I am not going to go into all the detail because Members of the Committee may read the Supreme Court judgments for themselves if they wish to do so; they are clear, precise and compelling. The point that I want to make is as follows. Let us assume that there are parents who have produced harm to their child. That could be one or both of them. If actual harm is shown to have been done to the child, it does not matter which of the parents was responsible; the child can be removed.
Now, supposing that these two people—married, we will assume—with their child harmed, split up. The mother goes away for some time, and eventually sets up a relationship with another person who has no history whatever of harming any child. He has two children of his own and there is no suggestion whatever that he has harmed them. What is the source of risk to the children who are cared for by that new union? The only possible source of risk is that the mother was a party to the injury to the first child. That is exactly what the court has not been able to take as the fact. The fact is that the only thing that was known is that this mother was a member of a group in which a child was injured. It does not follow that she had any part in it whatever.

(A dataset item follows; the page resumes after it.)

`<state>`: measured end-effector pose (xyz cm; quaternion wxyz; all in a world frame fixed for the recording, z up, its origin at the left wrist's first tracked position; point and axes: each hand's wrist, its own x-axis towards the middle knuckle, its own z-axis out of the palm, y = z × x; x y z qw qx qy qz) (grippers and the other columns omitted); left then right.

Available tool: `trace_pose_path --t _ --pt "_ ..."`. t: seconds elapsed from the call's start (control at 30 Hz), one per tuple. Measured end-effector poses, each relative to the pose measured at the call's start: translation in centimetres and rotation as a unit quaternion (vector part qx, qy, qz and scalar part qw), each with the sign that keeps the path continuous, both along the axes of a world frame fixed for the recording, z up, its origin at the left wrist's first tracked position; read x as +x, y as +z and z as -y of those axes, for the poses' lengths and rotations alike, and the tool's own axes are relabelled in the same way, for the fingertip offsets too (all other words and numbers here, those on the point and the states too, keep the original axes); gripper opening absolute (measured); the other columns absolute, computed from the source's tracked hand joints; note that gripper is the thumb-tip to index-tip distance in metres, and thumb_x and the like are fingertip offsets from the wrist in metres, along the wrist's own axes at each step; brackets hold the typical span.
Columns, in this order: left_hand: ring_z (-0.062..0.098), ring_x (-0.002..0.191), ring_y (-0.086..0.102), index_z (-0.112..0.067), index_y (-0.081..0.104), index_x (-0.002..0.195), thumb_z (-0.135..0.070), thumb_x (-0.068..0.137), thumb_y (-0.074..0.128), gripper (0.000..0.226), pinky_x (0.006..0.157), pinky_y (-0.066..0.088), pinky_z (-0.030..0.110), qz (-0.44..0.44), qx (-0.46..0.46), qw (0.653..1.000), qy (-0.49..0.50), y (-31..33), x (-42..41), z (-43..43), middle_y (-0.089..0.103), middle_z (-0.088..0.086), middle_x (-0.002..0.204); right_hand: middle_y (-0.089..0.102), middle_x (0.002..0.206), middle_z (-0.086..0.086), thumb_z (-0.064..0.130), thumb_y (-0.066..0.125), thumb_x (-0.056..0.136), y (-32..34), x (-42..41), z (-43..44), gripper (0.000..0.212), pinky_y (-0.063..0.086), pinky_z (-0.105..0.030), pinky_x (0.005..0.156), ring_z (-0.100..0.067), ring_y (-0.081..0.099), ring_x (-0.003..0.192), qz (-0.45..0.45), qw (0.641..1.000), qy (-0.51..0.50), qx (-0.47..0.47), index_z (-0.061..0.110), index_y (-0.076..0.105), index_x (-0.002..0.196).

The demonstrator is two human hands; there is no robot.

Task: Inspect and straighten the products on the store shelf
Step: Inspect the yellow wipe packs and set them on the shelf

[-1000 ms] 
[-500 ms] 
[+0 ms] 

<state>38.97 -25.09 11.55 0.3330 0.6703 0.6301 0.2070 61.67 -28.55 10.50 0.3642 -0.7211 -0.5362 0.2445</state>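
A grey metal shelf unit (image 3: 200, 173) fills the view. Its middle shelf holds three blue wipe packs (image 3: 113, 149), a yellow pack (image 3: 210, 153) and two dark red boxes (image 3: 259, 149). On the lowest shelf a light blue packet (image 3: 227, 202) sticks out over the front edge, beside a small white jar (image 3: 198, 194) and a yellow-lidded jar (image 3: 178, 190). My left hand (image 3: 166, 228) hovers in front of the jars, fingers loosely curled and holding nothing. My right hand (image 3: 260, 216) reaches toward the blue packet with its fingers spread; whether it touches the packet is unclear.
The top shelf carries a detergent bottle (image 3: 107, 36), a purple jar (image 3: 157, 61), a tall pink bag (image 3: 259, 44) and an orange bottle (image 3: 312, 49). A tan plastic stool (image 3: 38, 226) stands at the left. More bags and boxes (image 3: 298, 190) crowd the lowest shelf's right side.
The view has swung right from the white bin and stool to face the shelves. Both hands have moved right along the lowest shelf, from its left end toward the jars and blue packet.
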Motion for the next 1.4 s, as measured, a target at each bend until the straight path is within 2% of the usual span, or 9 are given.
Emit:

That was the only fact that the Supreme Court was allowed to take into account. The case was deliberately put together so that this point of law could be dealt with by the Supreme Court. I think that it was in the judgment of the noble and learned Baroness, Lady Hale—noble Lords can read that for themselves if they wish—that the case was unique in the sense of being packaged in this way. In nearly every other case, it would be possible to adduce further evidence from which the court might be able to assume that it was one or the other, either the mother or the father, who had been the perpetrator. However, the unfairness of
this idea is that if the mother had nothing whatever to do with harming the child, she should be marked as someone who creates a serious risk and that any child for which she had responsibility thereafter is to be at serious risk and liable to be taken away from whatever union she has joined. When we look at it that way, as I assume we should, it is quite unfair to make that kind of inference from this sole fact. There may be many other facts in ordinary cases, and there usually are. At the stage at which this case was put, though, there was just the one fact, and that was the legal decision that seven judges reached.